A bird-scaring line being used on a South African trawl vessel (© RSPB (rspb-images.com)). Bird-scaring lines are a seabird bycatch mitigation measure used in both longline and trawl fisheries – the brightly coloured, shiny streamers act like a scarecrow, deterring birds from coming too close.
Fishing for the future
This important review shows us that, whilst seabird bycatch in trawl fisheries has been reduced in some fisheries, it remains a significant global threat to seabirds – including a number of globally threatened species.
A key ongoing challenge identified by the researchers is under-reporting and insufficient monitoring; replicating the above successes on a global scale requires more effective and representative bycatch monitoring across fleets, and research that accounts for things like cryptic mortality.

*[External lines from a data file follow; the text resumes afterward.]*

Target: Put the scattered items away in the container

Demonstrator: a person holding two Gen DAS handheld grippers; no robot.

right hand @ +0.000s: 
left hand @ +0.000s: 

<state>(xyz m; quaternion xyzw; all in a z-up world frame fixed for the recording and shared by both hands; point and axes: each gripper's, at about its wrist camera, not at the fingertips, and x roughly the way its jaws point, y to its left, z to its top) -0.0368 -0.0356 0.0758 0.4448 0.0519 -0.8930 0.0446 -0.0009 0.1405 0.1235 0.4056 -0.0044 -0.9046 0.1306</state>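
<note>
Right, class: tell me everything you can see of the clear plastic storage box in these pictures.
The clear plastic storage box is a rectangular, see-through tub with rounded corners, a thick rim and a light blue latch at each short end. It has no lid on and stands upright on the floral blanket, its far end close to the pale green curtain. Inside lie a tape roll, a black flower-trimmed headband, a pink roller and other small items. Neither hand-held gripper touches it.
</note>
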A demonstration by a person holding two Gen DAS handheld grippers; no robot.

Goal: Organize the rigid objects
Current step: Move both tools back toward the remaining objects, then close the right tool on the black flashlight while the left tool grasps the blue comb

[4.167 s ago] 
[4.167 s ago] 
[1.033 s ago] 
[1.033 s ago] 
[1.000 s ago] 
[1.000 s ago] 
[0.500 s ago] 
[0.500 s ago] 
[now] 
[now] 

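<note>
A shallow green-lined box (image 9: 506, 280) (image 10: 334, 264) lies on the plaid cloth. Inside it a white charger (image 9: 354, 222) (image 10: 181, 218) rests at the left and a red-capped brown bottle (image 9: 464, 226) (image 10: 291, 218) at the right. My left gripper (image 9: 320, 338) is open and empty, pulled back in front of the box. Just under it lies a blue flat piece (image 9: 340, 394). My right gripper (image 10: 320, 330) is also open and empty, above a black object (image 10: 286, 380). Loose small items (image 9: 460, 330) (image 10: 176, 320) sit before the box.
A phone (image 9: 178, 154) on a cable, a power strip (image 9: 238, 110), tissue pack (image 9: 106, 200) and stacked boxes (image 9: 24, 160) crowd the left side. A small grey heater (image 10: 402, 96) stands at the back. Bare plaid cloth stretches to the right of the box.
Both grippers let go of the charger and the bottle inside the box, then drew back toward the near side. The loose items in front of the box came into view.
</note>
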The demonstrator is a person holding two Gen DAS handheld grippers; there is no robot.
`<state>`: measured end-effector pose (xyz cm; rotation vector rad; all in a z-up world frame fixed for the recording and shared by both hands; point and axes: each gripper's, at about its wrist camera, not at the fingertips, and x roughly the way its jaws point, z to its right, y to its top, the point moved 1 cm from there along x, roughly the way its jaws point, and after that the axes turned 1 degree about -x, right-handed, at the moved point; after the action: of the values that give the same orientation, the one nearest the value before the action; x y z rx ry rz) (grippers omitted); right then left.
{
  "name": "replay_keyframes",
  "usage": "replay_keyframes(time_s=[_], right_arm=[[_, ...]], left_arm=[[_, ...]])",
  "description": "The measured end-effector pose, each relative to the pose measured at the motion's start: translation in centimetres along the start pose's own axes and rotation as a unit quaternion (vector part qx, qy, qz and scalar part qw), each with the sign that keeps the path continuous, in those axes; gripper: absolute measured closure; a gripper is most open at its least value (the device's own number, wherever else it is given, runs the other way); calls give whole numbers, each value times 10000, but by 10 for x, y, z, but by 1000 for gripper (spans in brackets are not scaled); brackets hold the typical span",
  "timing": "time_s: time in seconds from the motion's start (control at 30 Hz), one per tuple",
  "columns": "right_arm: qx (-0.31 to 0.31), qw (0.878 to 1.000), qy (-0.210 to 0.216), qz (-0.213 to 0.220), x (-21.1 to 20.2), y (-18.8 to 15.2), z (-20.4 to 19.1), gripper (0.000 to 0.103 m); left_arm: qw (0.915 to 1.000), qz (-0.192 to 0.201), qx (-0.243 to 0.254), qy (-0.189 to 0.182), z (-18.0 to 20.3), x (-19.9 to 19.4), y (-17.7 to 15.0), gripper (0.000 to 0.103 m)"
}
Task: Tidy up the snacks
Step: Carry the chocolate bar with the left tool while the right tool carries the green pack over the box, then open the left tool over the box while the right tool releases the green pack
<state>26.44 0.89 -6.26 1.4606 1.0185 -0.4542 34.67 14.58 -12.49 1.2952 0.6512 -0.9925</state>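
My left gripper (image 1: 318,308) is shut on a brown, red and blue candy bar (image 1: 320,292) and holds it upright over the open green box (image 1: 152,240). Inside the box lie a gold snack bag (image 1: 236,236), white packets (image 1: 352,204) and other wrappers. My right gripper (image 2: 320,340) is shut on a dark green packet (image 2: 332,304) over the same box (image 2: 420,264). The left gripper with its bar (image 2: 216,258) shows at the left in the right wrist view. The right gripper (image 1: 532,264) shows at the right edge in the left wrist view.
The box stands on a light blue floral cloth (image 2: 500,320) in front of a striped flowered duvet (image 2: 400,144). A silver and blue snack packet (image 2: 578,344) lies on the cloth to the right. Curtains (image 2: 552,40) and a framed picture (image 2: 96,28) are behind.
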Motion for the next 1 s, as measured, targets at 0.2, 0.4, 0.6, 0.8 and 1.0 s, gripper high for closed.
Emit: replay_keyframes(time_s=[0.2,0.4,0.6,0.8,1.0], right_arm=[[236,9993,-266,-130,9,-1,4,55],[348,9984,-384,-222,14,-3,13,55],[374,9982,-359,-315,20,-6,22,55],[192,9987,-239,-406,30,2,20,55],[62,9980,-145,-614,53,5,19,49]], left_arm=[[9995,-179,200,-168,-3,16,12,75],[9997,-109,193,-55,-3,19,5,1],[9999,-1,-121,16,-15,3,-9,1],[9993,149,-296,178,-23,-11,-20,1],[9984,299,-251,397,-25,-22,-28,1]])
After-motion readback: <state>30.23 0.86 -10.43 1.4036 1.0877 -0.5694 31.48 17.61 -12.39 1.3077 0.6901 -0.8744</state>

Future efforts must focus on improving and enforcing legislation, placing more observers on fishing boats, and using Electronic Monitoring systems, such as cameras, to monitor bycatch. Managing the discards from trawl vessels is a key way to reduce seabird bycatch, which may require innovative boat design and construction.
Such efforts are crucial for understanding the true scale of the issue, informing effective conservation policies, and ensuring sustainable fishing practices that safeguard our fishing industry, the oceans and their magnificent inhabitants.